Where in the records does the word "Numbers" appear? Copy each line that holds it.

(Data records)

■ ■ ■ ■ ■

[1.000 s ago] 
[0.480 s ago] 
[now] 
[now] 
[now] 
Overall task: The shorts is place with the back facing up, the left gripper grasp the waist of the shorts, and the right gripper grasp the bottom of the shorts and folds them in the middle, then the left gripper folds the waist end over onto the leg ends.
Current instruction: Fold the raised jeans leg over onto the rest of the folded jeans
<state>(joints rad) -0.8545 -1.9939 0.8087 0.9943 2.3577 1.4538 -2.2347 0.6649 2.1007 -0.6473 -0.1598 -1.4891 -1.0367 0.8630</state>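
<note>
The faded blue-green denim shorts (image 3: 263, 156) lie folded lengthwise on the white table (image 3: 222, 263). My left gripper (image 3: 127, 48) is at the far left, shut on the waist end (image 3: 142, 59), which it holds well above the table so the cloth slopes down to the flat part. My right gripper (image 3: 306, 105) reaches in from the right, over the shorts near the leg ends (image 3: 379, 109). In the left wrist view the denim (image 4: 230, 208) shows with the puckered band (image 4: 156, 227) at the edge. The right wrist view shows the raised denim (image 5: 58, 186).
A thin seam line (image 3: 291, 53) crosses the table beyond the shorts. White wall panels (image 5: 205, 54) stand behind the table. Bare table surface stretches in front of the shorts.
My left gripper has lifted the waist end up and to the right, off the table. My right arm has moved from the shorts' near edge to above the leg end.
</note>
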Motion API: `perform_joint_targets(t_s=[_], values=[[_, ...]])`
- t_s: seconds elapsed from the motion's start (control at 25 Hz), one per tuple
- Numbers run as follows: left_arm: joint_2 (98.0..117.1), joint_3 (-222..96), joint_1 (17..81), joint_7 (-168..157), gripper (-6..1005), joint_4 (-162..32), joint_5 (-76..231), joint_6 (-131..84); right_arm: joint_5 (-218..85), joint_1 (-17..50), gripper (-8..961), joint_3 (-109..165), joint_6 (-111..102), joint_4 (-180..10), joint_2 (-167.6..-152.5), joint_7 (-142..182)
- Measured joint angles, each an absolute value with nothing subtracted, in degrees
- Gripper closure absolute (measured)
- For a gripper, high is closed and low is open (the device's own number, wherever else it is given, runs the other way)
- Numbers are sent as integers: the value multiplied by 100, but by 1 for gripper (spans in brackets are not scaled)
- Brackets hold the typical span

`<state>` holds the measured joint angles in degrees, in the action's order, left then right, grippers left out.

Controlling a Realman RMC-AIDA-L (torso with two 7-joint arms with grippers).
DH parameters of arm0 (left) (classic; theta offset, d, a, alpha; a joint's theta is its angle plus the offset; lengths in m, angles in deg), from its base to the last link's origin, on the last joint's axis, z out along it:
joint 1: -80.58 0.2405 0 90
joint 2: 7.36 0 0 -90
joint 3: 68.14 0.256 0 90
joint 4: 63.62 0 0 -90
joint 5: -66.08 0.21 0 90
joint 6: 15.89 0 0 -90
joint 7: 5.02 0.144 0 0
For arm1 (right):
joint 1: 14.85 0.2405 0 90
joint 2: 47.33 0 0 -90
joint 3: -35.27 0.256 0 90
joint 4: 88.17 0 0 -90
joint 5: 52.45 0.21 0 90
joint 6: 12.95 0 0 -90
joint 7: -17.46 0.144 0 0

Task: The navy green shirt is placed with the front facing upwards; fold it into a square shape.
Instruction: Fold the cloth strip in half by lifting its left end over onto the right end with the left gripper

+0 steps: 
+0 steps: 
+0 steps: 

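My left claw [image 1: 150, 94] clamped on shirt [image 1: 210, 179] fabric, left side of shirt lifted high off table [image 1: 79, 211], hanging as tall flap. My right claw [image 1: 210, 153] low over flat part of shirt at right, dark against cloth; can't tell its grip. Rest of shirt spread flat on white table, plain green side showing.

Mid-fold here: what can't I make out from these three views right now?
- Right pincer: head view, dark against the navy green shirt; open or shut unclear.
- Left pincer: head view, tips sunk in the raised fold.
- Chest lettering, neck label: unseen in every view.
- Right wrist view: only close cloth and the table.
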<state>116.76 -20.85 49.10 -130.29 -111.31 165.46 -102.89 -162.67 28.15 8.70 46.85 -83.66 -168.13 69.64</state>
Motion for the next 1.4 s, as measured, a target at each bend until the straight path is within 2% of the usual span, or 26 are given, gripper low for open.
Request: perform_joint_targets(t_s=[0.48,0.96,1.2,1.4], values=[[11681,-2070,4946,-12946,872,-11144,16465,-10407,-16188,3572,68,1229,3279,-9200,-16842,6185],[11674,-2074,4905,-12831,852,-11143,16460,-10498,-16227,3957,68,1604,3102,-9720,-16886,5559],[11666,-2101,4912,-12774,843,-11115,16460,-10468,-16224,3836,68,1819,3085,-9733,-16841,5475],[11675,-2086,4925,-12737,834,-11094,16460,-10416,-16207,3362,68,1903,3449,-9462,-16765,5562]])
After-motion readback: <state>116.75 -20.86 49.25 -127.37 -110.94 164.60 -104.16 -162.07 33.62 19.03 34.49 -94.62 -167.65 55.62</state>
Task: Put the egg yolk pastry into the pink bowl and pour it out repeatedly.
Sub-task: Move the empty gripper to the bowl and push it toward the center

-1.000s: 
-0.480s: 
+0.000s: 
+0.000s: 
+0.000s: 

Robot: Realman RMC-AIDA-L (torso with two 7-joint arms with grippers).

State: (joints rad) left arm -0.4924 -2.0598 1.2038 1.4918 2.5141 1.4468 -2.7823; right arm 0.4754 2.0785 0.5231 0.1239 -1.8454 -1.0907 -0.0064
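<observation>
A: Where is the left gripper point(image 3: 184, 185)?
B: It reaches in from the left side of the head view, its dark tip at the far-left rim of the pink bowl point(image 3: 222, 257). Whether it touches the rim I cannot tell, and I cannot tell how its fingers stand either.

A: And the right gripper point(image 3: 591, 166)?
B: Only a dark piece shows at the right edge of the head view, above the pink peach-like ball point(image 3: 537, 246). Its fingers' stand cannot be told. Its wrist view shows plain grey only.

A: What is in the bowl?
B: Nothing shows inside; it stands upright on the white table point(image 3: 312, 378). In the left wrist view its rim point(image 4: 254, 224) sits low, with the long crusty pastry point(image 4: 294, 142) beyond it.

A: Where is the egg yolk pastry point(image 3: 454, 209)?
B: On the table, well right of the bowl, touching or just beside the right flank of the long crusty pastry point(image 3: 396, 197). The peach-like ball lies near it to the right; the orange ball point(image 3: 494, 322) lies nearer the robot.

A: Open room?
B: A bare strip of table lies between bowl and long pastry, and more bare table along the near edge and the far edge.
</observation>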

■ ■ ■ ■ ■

# Exercise result:
- Numbers run as follows: left_arm: joint_2 (98.0..117.1), joint_3 (-222..96), joint_1 (17..81), joint_7 (-168..157), gripper (-6..1005), joint_4 (-162..32), joint_5 (-76..231), joint_6 (-131..84); right_arm: joint_5 (-218..85), joint_1 (-17..50), gripper (-8..961), joint_3 (-109..165), joint_6 (-111..102), joint_4 (-180..10), joint_2 (-167.6..-152.5), joint_7 (-142..182)
- Numbers are sent as integers: the value multiplied by 100, but by 1 for gripper (spans in brackets are not scaled)

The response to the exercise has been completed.